Si petugas mengaku tidak tidur selama 4 hari karena fokus mengeluarkan Korkut. Banyak kisah tentang keajaiban seperti dialami Korkut ini, sebanyak heroisme yang ditunjukkan petugas penyelamat yang menolong Korkut.


Keadaan darurat

Namun, seperti rekan-rekannya di Suriah, orang-orang seperti petugas yang menyelamatkan Korkut, awalnya dikritik lamban memberikan pertolongan. Bukan hanya petugas penyelamat dan SAR yang dikritik. Presiden Erdogan juga sempat menjadi sasaran kritik sampai dia terpaksa menutup sementara akun Twitter-nya karena banjir kecaman.

Kini proses penyelamatan korban sudah mulai lebih baik ketimbang hari-hari sebelumnya, apalagi setelah Erdogan mengumumkannya sebagai bencana nasional dan menerapkan keadaan darurat yang membuatnya melangkah cepat tanpa skrining parlemen.

Sejumlah kalangan, termasuk media massa, mengkhawatirkan langkah ini mengulangi masa represif seperti sewaktu Erdogan mengumumkan keadaan darurat setelah kudeta gagal pada 2016.

Erdogan menepis kekhawatiran itu dengan menegaskan bahwa darurat nasional diperlukan guna mencegah salah perlakuan dan salah urus di kawasan-kawasan tertimpa gempa. Dia juga menandaskan pemerintah Turki akan mengambil langkah tegas kepada mereka yang berusaha memanfaatkan daerah terdampak gempa untuk kepentingannya sendiri.
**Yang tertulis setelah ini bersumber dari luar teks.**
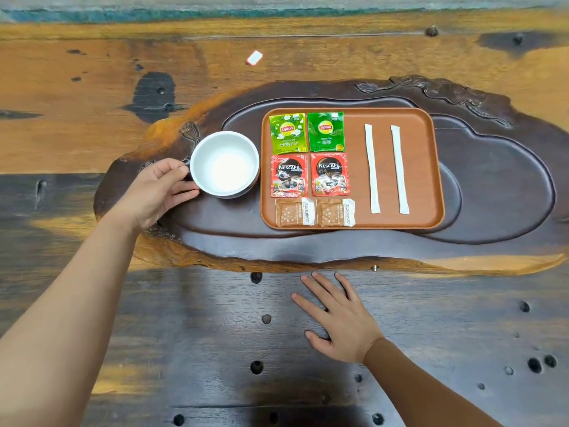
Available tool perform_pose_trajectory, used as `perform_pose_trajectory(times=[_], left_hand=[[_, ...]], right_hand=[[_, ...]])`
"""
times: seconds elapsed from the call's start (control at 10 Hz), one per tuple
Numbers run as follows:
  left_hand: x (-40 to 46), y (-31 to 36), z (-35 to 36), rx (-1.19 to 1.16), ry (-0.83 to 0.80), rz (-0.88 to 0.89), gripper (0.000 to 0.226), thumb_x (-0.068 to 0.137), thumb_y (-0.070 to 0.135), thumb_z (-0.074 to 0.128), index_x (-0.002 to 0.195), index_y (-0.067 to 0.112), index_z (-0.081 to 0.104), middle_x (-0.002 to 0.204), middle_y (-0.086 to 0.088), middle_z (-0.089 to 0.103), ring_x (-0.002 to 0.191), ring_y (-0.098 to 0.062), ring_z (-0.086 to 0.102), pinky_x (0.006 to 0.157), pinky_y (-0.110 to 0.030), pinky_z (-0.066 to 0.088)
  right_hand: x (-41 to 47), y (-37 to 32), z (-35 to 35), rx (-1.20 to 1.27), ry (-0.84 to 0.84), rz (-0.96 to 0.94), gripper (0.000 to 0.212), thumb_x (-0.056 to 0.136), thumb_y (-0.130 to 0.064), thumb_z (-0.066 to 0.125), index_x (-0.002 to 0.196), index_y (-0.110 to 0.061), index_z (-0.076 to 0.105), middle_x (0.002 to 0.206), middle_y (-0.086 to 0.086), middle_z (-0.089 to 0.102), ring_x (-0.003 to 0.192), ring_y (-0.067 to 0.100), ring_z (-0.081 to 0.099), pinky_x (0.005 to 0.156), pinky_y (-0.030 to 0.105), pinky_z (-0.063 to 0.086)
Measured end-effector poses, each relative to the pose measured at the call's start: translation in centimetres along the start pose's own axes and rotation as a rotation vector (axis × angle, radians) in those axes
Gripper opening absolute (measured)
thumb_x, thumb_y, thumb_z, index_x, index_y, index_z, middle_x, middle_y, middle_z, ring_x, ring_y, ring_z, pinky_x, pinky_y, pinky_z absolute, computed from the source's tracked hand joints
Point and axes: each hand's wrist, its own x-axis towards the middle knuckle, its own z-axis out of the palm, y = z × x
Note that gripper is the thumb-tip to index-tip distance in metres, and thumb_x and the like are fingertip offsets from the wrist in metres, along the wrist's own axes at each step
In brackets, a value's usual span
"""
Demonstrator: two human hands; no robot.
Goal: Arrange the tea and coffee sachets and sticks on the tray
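Note:
A brown rectangular tray (428, 167) lies on the dark carved tea board. On its left half sit two green Lipton tea sachets (288, 132) (326, 131), two red Nescafe sachets (288, 175) (329, 174) below them, and two brown sugar sachets (294, 212) (335, 212) at the front. Two long white sticks (372, 168) (399, 169) lie side by side on the right half. My left hand (157, 192) grips the handle of a white cup (224, 163) just left of the tray. My right hand (335, 318) rests flat on the table, fingers spread, in front of the tray.
The dark carved tea board (492, 186) sits on a large wooden table (92, 87) with knots and holes. A small white wrapped piece (254, 57) lies on the table behind the board.

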Motion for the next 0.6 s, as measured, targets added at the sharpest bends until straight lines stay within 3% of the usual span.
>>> perform_pose_trajectory(times=[0.2, 0.4, 0.5, 0.6], left_hand=[[0.0, -0.7, 0.2, -0.011, 0.033, 0.036, 0.023, 0.096, 0.014, 0.043, 0.081, 0.022, 0.057, 0.086, -0.001, 0.063, 0.075, -0.008, 0.067, 0.080, -0.026, 0.056], [-0.4, -1.0, 0.1, 0.060, 0.147, 0.107, 0.016, 0.093, 0.019, 0.053, 0.105, 0.026, 0.059, 0.103, 0.001, 0.064, 0.079, -0.011, 0.068, 0.072, -0.024, 0.057], [-1.5, -0.9, 0.3, 0.061, 0.320, 0.203, 0.012, 0.089, 0.027, 0.057, 0.100, 0.032, 0.059, 0.102, 0.003, 0.065, 0.073, -0.009, 0.068, 0.069, -0.021, 0.056], [-3.1, -1.7, 0.6, 0.160, 0.622, 0.410, 0.009, 0.083, 0.030, 0.054, 0.088, 0.035, 0.060, 0.092, 0.006, 0.065, 0.066, -0.007, 0.064, 0.067, -0.022, 0.054]], right_hand=[[0.0, 0.1, 0.2, -0.019, 0.015, -0.007, 0.066, 0.084, -0.052, 0.046, 0.143, -0.030, 0.028, 0.151, 0.005, 0.033, 0.142, 0.021, 0.019, 0.114, 0.051, 0.010], [0.0, 0.0, 0.2, -0.030, 0.035, -0.010, 0.065, 0.084, -0.052, 0.046, 0.143, -0.030, 0.029, 0.151, 0.005, 0.033, 0.142, 0.021, 0.018, 0.113, 0.052, 0.011], [-0.2, 0.2, 0.4, -0.033, 0.054, -0.023, 0.064, 0.084, -0.051, 0.046, 0.142, -0.030, 0.031, 0.151, 0.005, 0.033, 0.142, 0.021, 0.017, 0.113, 0.052, 0.011], [-0.1, 0.1, 0.3, -0.019, 0.046, -0.010, 0.064, 0.084, -0.051, 0.046, 0.142, -0.029, 0.031, 0.151, 0.005, 0.033, 0.142, 0.021, 0.018, 0.113, 0.052, 0.011]])
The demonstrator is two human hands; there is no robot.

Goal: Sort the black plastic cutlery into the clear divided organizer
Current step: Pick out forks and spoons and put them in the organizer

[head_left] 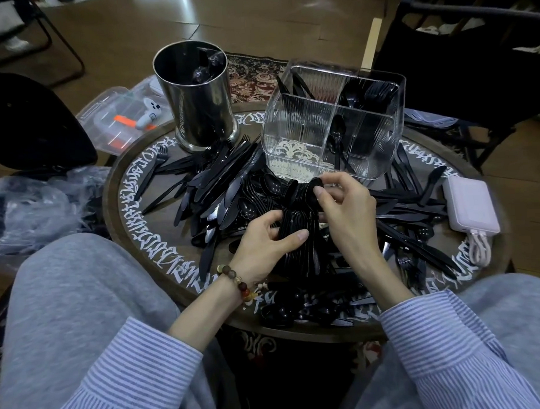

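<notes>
two striped sleeves and grey-trousered knees frame the near edge of the round counter, which carries white script around its rim. both hands meet over its middle on one stack of nested black spoons. left hand, with one bead bracelet on the wrist, curls thumb and fingers round the bunched handles, so its grip is closed on the stack. right hand pinches the bowl end of the same stack between thumb and forefinger, the other fingers loosely bent.

around the stack lies a loose heap of cutlery, knives, forks and spoons mixed, too many and too tangled to count; more spoons lie at the near rim.

one clear organizer with ribbed walls stands just beyond the hands, split into four compartments. near left compartment holds nothing; near right holds a few spoons, perhaps three; far right holds forks, number unclear; far left shows a few black handles against its wall.

one steel cylinder stands at the far left of the counter, with dark pieces inside. one white power bank with one cable sits at the right rim. one clear plastic box lies on the floor past the counter's left.
</notes>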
Menurut dia, dalam status darurat, pemerintah justru lebih efektif dalam mencegah pihak-pihak yang berusaha memanfaatkan bencana, termasuk dari para penjarah harta korban gempa. Kamis 9 November kemarin, parlemen Turki sudah mengesahkan keadaan darurat itu.

Partai Keadilan dan Pembangunan (AKP) yang tengah berkuasa dan Partai Gerakan Nasionalis (MHP) menyatakan mendukungnya, sedangkan Partai Rakyat Republik (CHP) dan Partai Rakyat Demokratik (HDP) yang beroposisi tak mendukungnya.

Baca juga: Puluhan mahasiswa Jambi di Turki dievakuasi ke provinsi aman
Baca juga: BNPB terima daftar permintaan bantuan korban gempa Turki-Suriah


Keadaan darurat akan berlaku selama 3 bulan di 10 provinsi terdampak gempa. Menurut laman harian Turki, Hurriyet, keadaan darurat akan membuat pemerintah bertindak tanpa harus menunggu persetujuan parlemen.

Keadaan darurat juga membuat pemerintah berwenang menyita peralatan, kendaraan, tanah, dan peralatan medis untuk keperluan mempercepat penanganan dampak bencana. Keadaan darurat juga akan membatasi arus keluar masuk wilayah-wilayah yang tercakup dalam situasi keadaan darurat, selain kewenangan memindahkan orang dari satu distrik ke distrik lain.

Sungguh langkah drastis yang acap amat diperlukan saat harus mengatasi dampak bencana berskala sehebat gempa Bumi pada Senin 6 Februari itu. Rakyat Turki dan dunia, tentu berharap bersama langkah-langkah seperti itu, bisa membuat Turki segera bangkit kembali. Harapan sama untuk Suriah.